The first holy thing God gave the world was the Sabbath. For six days God created things and called them “good.”  But when God created the Sabbath, God called it “holy.”  The Sabbath is the first holy thing---not a people nor a place.  This reminds me what I do know---holiness is first of all a feature of time rather than space/place.  That is very Jewish and very Christian.
           
It seems to me contemporary Christians and secular people do not think about time as being holy---or at least capable of being holy.  Christians might more readily think about places being holy.  After all, so many churches---Catholic and even non-Catholic---are named St.
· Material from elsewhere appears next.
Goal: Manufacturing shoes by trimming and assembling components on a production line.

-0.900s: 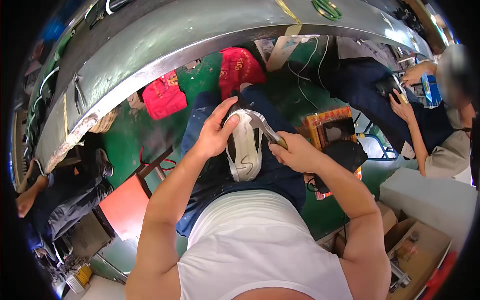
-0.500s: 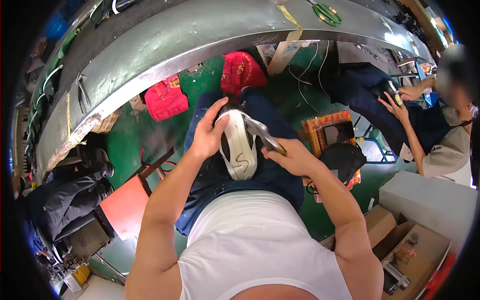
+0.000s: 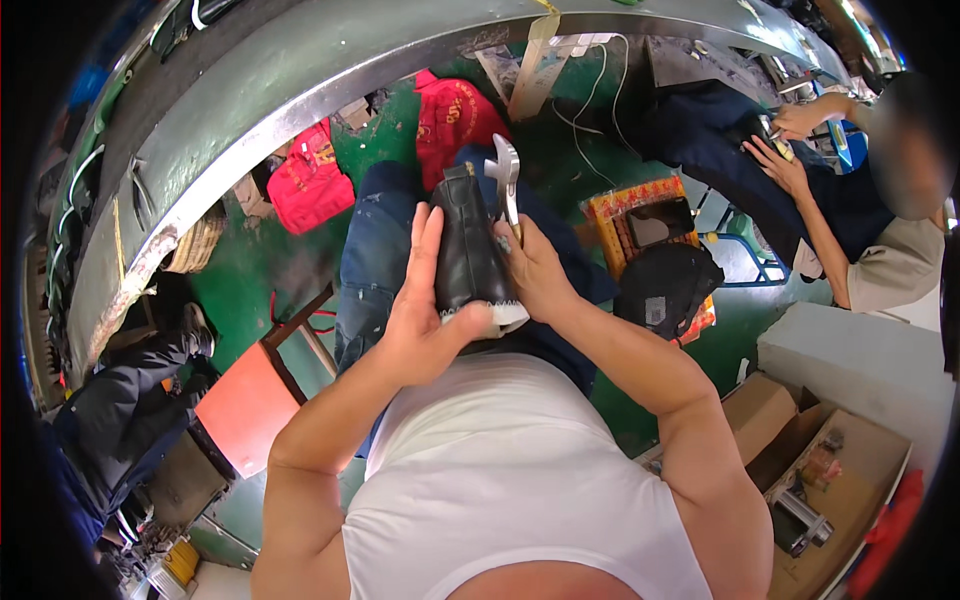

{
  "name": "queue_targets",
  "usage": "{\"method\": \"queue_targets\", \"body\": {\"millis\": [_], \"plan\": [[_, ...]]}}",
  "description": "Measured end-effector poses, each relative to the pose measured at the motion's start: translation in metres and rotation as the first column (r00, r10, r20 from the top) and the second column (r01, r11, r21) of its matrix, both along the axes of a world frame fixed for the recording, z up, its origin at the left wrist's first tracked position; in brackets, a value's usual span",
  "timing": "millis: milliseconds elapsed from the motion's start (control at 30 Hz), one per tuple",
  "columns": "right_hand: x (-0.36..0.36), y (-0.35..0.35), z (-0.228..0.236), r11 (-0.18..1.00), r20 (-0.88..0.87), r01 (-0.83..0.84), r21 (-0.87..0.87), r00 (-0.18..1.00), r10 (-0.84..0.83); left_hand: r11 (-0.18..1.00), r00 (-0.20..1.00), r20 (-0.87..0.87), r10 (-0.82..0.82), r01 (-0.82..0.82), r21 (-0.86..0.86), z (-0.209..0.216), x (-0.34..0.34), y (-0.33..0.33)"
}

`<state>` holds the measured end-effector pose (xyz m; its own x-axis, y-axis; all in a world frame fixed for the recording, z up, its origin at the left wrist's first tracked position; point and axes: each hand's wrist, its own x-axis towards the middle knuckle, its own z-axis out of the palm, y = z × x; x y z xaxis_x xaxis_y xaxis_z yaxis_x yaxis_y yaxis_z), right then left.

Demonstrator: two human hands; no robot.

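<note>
A black leather shoe upper (image 3: 466, 245) with a pale zigzag-cut edge (image 3: 505, 313) stands over my lap, its narrow end pointing away from me. My left hand (image 3: 420, 300) grips its left side, fingers stretched along the leather and thumb across the pale edge. My right hand (image 3: 535, 268) is closed round the handle of a hammer (image 3: 506, 172) and rests close against the shoe's right side. The hammer's shiny, curved metal head points up, beside the shoe's far end. The sole side is mostly hidden.
A long metal bench (image 3: 330, 75) curves across the front. Red bags (image 3: 312, 180) lie on the green floor. At right a co-worker's hands (image 3: 775, 150) work on a dark piece. A black bag (image 3: 668, 298), a cardboard box (image 3: 850, 480) and an orange-red stool (image 3: 245, 410) stand around me.
The shoe has been turned over from its pale sole side to its black leather side. The hammer has swung from lying across the sole to upright beside the shoe.
</note>
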<state>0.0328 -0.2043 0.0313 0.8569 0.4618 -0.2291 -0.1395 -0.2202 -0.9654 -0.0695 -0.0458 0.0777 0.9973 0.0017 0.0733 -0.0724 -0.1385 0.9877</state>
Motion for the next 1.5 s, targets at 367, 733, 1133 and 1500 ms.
{"method": "queue_targets", "body": {"millis": [367,733,1133,1500], "plan": [[0.037,-0.018,0.010,0.996,-0.177,-0.088,0.033,0.980,0.092,0.967,0.999,0.053,-0.010,-0.004,0.255,-0.021,0.007,0.001],[0.020,0.001,-0.066,0.922,-0.024,-0.053,-0.384,0.999,0.047,0.920,0.801,-0.562,0.207,-0.354,-0.166,-0.130,0.015,0.014],[0.044,-0.006,-0.057,0.920,-0.234,-0.235,-0.314,0.958,0.165,0.831,0.806,-0.591,-0.002,-0.328,-0.449,-0.099,0.012,0.022],[0.031,-0.076,0.043,0.511,-0.331,-0.718,-0.473,0.682,0.652,0.936,0.822,-0.543,0.170,-0.307,-0.172,-0.103,0.007,-0.011]]}}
Something.  But contemporary people have lost a sense of time being holy.  Perhaps the closet we get is a birthday or, better, a birth.  A woman giving birth does seem to be a holy moment.
           
Rediscovering the Sabbath does not mean going back to doing nothing on Sunday (or Saturday if you are Jewish).  Those days of my boyhood are over.  Rediscovering the Sabbath does not fine or make some time for holiness---for sacred experience.  The words of an old hymn come to mind: “Take Time to be Holy.”  Taylor is on to something in her chapter when she says it often means saying “No.” 
           
Taking time to be holy is an identity thing.  It means taking time to find and spend time with the Holy One.  To spend time that way reminds me that I am created in the image and likeness of the Holy One.  My life is also meant to be lived sacramentally.  It is meant to be a special life in this palace in time.